Publicação da The Lancet associa aumento da doença a eventos extremos como El Niño; casos saltaram de 833 em 2023 para mais de 13 mil em 2024
Um estudo publicado na revista científica The Lancet identificou os eventos climáticos extremos como os principais responsáveis pela explosão de casos de febre oropouche na América Latina, especialmente no Brasil. A pesquisa analisou dados de seis países da região e mostra que mudanças no padrão de temperatura e de chuvas favoreceram o crescimento da doença, antes restrita à Amazônia.
“O risco de infecção provavelmente evoluirá de forma dinâmica nas próximas décadas, com potencial para surtos futuros em grande escala”, alertam os pesquisadores.
No Brasil, a febre oropouche era considerada endêmica da Região Amazônica, com registros esporádicos em outras localidades. Contudo, desde 2023, o país enfrenta um avanço sem precedentes da doença, com diagnósticos inéditos em diversos estados. Segundo o Ministério da Saúde, os casos saltaram de 833 em 2023 para 13.721 em 2024, com pelo menos quatro mortes confirmadas. Somente neste ano, até 15 de abril, foram 7.756 infecções confirmadas, e uma morte segue sob investigação.
A febre oropouche é uma arbovirose causada pelo vírus Orthobunyavirus oropoucheense, transmitido pelo mosquito Culicoides paraensis, conhecido como maruim. O inseto prolifera em áreas quentes e úmidas, e os sintomas da infecção são semelhantes aos da dengue: febre alta, dor de cabeça e dores musculares.
Doença subdiagnosticada
O estudo analisou 9,4 mil amostras de sangue colhidas entre 2021 e 2022, usando métodos sorológicos e moleculares. Os pesquisadores também realizaram modelagens espaciais e temporais que cruzam dados laboratoriais com registros epidemiológicos da doença.

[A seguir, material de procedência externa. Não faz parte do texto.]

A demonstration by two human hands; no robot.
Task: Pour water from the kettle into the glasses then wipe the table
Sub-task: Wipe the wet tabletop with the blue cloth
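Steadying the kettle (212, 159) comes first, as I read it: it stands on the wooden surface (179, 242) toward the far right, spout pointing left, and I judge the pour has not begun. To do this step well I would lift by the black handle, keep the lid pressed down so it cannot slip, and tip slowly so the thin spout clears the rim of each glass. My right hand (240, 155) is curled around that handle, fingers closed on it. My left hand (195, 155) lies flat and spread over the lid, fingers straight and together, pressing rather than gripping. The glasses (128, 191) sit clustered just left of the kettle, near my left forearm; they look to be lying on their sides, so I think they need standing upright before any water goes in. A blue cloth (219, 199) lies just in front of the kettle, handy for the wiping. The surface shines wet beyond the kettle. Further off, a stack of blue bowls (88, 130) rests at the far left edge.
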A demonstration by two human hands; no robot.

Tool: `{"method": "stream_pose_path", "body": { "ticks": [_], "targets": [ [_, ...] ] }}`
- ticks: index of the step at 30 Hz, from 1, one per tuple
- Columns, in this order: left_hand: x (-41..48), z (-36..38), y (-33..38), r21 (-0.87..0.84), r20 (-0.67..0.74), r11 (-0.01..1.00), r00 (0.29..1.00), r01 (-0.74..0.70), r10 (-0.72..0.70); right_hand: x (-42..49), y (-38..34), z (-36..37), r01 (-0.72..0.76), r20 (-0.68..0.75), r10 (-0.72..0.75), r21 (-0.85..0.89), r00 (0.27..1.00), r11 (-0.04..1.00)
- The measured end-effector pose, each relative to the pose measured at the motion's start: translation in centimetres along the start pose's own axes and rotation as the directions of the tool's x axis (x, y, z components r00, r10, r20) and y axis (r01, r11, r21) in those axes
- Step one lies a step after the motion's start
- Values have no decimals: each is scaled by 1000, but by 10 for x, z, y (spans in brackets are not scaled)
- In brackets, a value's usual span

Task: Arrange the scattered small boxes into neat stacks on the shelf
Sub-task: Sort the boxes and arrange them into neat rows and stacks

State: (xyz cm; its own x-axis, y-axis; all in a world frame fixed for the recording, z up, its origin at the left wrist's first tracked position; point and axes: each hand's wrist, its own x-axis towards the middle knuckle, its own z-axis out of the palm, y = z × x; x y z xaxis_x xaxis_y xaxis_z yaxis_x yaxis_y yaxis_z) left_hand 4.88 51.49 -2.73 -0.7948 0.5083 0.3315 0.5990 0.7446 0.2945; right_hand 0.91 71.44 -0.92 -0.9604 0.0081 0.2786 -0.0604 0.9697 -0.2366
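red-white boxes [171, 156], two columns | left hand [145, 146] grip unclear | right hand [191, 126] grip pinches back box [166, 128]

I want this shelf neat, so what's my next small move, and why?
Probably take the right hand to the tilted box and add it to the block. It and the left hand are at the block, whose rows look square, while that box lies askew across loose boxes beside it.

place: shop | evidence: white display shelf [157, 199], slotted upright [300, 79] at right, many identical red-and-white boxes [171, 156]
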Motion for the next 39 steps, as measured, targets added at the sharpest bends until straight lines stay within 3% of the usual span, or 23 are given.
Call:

Os resultados apontaram que 6,3% das pessoas testadas apresentavam anticorpos IgG contra o vírus, o que indica infecção passada. Na Amazônia, esse índice ultrapassava os 10%. Amostras positivas foram encontradas em 57% das localidades analisadas.
Segundo os autores, os dados revelam que a febre oropouche tem sido subdiagnosticada. Em muitos casos, os sintomas são confundidos com dengue, o que pode ter mascarado a real dimensão dos surtos anteriores.
Impacto do clima
Os modelos do estudo mostram que 60% da disseminação do vírus está relacionada a variáveis climáticas, como alterações de temperatura e chuvas. Eventos como o El Niño, que provoca extremos de clima em várias regiões do país, foram apontados como fatores decisivos para o surto de 2023.
As condições climáticas favorecem a reprodução dos maruins, intensificam a transmissão viral e até aceleram o ciclo de vida dos vetores, aumentando a taxa de infecção.
O mapa de risco elaborado pelos cientistas indica que o maior potencial de transmissão está nas regiões costeiras do Espírito Santo ao Rio Grande do Norte, em faixas de Minas Gerais ao Mato Grosso e em toda a região amazônica.
Medidas urgentes
Os autores defendem o aumento da vigilância epidemiológica nas regiões de maior risco, especialmente onde ainda não há casos reportados, e cobram prioridade para testes diagnósticos específicos para a oropouche.
Além disso, o estudo recomenda que as estratégias de controle vetorial adotadas contra o Aedes aegypti, transmissor da dengue, sejam adaptadas ao combate dos maruins. Também reforça a necessidade de mais pesquisas sobre a doença e o desenvolvimento de uma vacina preventiva.
A febre oropouche, ainda pouco conhecida fora dos centros de pesquisa, desponta como mais uma emergência de saúde pública em meio às mudanças climáticas globais.